■ **Directions**:
Go through the records line by line and work out how many lines hold the word "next". Answer with the number only.

== Materials provided ==

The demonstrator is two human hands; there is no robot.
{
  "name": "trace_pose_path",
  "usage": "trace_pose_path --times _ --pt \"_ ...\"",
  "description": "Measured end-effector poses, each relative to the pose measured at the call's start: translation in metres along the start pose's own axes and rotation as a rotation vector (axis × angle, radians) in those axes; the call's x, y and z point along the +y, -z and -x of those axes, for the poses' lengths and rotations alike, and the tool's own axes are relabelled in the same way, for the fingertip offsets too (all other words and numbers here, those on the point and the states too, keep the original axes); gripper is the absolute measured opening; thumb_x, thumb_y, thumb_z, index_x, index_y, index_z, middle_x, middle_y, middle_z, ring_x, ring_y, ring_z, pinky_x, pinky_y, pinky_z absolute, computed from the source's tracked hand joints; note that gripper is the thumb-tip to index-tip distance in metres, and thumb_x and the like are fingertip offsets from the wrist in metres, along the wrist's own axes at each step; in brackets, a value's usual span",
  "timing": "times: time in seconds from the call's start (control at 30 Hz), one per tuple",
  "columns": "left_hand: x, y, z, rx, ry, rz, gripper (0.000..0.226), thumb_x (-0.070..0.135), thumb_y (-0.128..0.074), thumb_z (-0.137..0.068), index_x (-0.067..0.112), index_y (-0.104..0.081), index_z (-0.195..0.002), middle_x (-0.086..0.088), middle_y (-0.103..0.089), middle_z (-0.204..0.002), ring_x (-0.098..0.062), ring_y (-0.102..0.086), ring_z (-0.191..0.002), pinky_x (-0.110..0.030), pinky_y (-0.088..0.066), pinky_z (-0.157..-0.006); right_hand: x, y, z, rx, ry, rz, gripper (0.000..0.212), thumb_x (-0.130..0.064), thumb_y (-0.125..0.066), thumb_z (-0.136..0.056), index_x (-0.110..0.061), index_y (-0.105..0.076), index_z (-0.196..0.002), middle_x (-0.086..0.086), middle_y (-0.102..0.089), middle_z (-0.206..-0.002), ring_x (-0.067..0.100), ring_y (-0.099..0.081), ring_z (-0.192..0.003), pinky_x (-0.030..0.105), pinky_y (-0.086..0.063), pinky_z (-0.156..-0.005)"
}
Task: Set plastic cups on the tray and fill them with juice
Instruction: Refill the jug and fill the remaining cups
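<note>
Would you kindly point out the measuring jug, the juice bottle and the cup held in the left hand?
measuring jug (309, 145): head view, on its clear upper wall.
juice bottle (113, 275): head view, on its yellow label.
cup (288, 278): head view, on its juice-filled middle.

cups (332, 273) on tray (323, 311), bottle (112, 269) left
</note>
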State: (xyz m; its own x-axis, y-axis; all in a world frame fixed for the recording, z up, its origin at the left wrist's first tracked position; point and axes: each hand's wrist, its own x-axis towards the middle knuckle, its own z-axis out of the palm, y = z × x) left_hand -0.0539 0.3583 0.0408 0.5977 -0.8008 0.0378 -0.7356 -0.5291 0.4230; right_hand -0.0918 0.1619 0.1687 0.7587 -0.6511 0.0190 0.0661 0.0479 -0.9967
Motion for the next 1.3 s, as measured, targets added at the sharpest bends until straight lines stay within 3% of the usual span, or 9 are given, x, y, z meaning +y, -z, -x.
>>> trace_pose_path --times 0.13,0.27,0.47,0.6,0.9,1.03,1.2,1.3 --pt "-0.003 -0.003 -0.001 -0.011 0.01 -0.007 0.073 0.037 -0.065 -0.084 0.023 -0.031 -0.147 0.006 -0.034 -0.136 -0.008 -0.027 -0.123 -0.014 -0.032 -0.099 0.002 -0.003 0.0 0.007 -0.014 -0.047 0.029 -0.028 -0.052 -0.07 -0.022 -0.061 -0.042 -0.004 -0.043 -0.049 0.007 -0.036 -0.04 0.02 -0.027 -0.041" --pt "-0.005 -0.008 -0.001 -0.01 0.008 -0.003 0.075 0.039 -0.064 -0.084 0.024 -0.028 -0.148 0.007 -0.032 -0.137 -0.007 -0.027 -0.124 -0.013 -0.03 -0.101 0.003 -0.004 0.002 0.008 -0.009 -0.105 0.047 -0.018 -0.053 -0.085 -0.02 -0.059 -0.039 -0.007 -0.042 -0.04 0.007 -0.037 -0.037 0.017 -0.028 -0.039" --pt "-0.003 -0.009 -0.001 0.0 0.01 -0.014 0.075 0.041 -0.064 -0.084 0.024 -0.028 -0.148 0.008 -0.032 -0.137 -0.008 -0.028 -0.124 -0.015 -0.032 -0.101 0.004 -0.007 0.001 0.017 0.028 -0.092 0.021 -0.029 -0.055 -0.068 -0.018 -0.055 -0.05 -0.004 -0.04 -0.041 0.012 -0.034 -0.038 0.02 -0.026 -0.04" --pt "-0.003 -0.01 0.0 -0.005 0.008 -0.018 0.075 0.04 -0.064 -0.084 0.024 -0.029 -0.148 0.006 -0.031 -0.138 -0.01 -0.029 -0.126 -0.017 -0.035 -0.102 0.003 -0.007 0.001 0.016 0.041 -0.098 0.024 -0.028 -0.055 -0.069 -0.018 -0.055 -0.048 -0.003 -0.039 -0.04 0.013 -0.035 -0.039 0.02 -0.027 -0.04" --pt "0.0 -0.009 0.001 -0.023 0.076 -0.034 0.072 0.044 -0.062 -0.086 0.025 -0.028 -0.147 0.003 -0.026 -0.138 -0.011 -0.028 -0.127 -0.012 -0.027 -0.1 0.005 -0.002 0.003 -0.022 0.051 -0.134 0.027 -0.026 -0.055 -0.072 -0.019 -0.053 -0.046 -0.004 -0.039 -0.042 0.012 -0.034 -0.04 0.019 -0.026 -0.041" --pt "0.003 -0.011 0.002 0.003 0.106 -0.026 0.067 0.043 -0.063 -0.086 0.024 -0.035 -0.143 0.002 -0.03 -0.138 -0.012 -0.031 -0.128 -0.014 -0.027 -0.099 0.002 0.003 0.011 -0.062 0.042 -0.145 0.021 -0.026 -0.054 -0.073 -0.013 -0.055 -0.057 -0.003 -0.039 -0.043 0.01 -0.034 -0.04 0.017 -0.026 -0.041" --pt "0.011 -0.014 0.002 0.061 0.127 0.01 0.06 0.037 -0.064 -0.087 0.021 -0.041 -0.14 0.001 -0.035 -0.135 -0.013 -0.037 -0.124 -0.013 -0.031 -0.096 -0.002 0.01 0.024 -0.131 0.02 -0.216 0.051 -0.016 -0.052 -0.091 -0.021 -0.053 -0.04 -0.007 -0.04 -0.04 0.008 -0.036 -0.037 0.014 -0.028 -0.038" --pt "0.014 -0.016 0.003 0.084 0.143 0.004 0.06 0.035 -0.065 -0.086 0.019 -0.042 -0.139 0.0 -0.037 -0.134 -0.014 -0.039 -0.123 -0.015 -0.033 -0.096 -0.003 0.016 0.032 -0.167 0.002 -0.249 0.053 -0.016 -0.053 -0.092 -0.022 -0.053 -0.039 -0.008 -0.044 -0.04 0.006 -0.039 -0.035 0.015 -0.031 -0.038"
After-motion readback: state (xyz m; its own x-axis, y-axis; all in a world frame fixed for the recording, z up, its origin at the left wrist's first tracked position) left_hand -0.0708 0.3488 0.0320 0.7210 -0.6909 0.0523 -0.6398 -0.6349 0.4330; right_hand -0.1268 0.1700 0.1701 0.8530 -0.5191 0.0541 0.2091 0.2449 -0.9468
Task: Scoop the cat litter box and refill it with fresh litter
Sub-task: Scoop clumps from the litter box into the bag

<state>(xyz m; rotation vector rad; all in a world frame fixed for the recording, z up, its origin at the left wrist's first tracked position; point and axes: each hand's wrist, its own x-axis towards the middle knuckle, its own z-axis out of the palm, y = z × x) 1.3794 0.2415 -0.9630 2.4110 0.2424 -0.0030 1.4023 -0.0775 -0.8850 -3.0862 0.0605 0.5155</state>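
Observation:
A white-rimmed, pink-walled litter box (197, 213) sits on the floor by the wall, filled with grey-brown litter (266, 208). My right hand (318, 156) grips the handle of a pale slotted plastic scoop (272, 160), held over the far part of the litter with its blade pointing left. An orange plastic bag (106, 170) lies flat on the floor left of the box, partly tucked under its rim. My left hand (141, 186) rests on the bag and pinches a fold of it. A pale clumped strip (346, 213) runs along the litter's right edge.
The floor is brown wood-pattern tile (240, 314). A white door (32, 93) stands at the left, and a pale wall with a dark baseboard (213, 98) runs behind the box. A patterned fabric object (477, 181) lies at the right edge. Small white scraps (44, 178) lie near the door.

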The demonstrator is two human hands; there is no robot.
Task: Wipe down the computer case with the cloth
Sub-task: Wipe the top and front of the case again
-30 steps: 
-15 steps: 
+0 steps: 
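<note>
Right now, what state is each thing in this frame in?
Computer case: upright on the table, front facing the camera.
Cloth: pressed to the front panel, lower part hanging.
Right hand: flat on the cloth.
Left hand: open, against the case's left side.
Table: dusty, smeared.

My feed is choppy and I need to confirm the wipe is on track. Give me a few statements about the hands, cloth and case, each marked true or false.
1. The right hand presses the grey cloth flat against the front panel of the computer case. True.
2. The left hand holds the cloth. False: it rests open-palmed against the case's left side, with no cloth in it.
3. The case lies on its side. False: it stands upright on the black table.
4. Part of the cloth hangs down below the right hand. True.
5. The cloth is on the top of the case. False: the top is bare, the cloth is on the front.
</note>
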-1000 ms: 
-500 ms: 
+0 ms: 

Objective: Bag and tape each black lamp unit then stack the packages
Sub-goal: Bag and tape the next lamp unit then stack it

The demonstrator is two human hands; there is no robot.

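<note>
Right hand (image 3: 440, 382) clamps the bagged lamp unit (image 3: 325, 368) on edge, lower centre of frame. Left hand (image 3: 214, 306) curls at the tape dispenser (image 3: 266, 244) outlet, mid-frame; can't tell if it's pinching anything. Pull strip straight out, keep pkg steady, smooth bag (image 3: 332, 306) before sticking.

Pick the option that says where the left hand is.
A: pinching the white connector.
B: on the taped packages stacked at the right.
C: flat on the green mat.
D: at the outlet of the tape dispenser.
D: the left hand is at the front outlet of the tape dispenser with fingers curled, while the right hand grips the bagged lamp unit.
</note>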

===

■ **Problem solution**:
2